2021-09-13 18:44:08,514 - mmdet - INFO - Evaluating bbox...
2021-09-13 18:44:08,518 - mmdet - ERROR - The testing results of the whole dataset is empty.
2021-09-13 18:44:08,533 - mmdet - INFO - Epoch(val) [1][492]

Note the first two iterations have loss statistics and then it vanishes again. Also the test continues to return "results of the whole dataset is empty". I saw in another issue that this problem could happen in case of box/polygons out of the image, then I checked my annotation again using the following code:

  print("Loaded COCO annotation file with {} annotations".format(len(anns)))
  failures = []
  for ann in anns:
    image = coco.loadImgs(ann['image_id'])[0]

    h = image['height']
    w = image['width']
    for segm in ann['segmentation']:
      for i in range(0, len(segm), 2):
        #print(segm[i], segm[i+1], "-----", image['id'], h, w)
        if (segm[i] < 0 or segm[i] > w) or (segm[i+1] < 0 or segm[i+1] > h):
          print("Annotation out of image!")
          print("\tAnnotation {}: {}\n\tImage {}: {}".format(ann['id'], ann, image['id'], image))
          failures.append(ann['id'])
  print("{} annotations with failures.".format(len(failures)))

Which returns:

Loaded COCO annotation file with 3265 annotations
0 annotations with failures.

So I believe this rules out the boundaries problem. Any of you got any insight?

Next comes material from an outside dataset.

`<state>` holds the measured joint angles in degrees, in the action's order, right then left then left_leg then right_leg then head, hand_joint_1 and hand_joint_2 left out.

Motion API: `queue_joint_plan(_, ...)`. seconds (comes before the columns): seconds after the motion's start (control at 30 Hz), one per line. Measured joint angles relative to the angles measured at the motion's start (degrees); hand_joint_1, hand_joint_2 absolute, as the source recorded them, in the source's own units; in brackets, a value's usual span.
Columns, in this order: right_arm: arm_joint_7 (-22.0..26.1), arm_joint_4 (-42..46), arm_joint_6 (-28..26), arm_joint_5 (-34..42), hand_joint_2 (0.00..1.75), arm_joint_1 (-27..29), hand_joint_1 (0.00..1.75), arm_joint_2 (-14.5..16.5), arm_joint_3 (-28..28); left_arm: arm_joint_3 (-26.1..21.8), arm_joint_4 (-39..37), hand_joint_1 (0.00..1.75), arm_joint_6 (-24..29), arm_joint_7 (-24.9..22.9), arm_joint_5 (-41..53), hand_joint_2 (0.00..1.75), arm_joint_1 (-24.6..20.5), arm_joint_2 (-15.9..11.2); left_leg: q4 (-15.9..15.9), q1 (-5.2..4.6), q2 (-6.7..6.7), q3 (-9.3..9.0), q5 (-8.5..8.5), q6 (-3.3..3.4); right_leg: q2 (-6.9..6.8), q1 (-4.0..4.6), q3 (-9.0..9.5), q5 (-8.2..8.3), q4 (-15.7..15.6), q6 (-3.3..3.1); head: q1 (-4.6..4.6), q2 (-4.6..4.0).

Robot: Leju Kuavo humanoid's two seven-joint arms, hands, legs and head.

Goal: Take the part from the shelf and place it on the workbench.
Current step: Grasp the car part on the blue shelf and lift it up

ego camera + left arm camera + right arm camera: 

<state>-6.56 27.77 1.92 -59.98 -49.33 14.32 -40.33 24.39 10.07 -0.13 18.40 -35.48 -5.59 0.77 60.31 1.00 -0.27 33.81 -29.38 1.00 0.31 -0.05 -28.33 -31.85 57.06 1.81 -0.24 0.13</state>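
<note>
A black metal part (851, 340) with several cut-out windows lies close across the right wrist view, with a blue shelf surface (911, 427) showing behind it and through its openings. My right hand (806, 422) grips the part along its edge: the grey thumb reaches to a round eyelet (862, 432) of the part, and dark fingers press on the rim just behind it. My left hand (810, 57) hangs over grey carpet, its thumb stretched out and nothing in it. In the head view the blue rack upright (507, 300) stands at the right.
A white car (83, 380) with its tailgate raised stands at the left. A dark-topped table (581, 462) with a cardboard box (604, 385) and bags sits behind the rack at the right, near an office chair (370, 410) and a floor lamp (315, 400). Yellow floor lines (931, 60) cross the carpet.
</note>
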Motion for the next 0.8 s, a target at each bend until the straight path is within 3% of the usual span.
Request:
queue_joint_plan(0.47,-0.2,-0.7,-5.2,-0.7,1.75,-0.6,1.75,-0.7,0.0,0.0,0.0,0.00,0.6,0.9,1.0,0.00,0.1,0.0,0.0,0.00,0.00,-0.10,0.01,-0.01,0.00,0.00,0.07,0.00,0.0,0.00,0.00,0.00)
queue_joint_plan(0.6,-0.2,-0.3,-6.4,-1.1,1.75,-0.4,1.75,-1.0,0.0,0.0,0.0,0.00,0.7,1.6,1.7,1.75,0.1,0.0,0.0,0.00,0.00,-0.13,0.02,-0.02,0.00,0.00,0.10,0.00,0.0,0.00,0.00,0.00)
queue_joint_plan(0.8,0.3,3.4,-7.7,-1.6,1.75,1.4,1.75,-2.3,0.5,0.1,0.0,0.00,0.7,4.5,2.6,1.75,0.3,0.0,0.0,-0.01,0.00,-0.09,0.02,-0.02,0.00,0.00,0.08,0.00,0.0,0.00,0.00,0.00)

AronLin commented 2 years ago

The testing results of the whole dataset is empty. Your model is not correct, so it outputs nothing. You should find why your model cant be trained normally. I found that loss_semantic_seg is increasing during training. I suggest you to train your model without semantic seg to ensure that your instance part of model is normal.

victoic commented 2 years ago

You are correct. But I made no changes to the model, except for class output. Simply changing the config from DetectoRS to other, Deformable DETR, trains correctly. With no change to data. Which points to the problem being something with DetectoRS.

I suggest you to train your model without semantic seg to ensure that your instance part of model is normal.

Is there a Config option for this?

AronLin commented 2 years ago

Deformable DETR has not used the semantic head so it can be trained correctly. You can train your model with htc_without_semantic. If it is trained normally, you can try to train a htc model with semantic segmentation. If it can be trained normally too, there is somehing wrong with DetectoRS. If not, the semantic annotations might be not right, then you can check it.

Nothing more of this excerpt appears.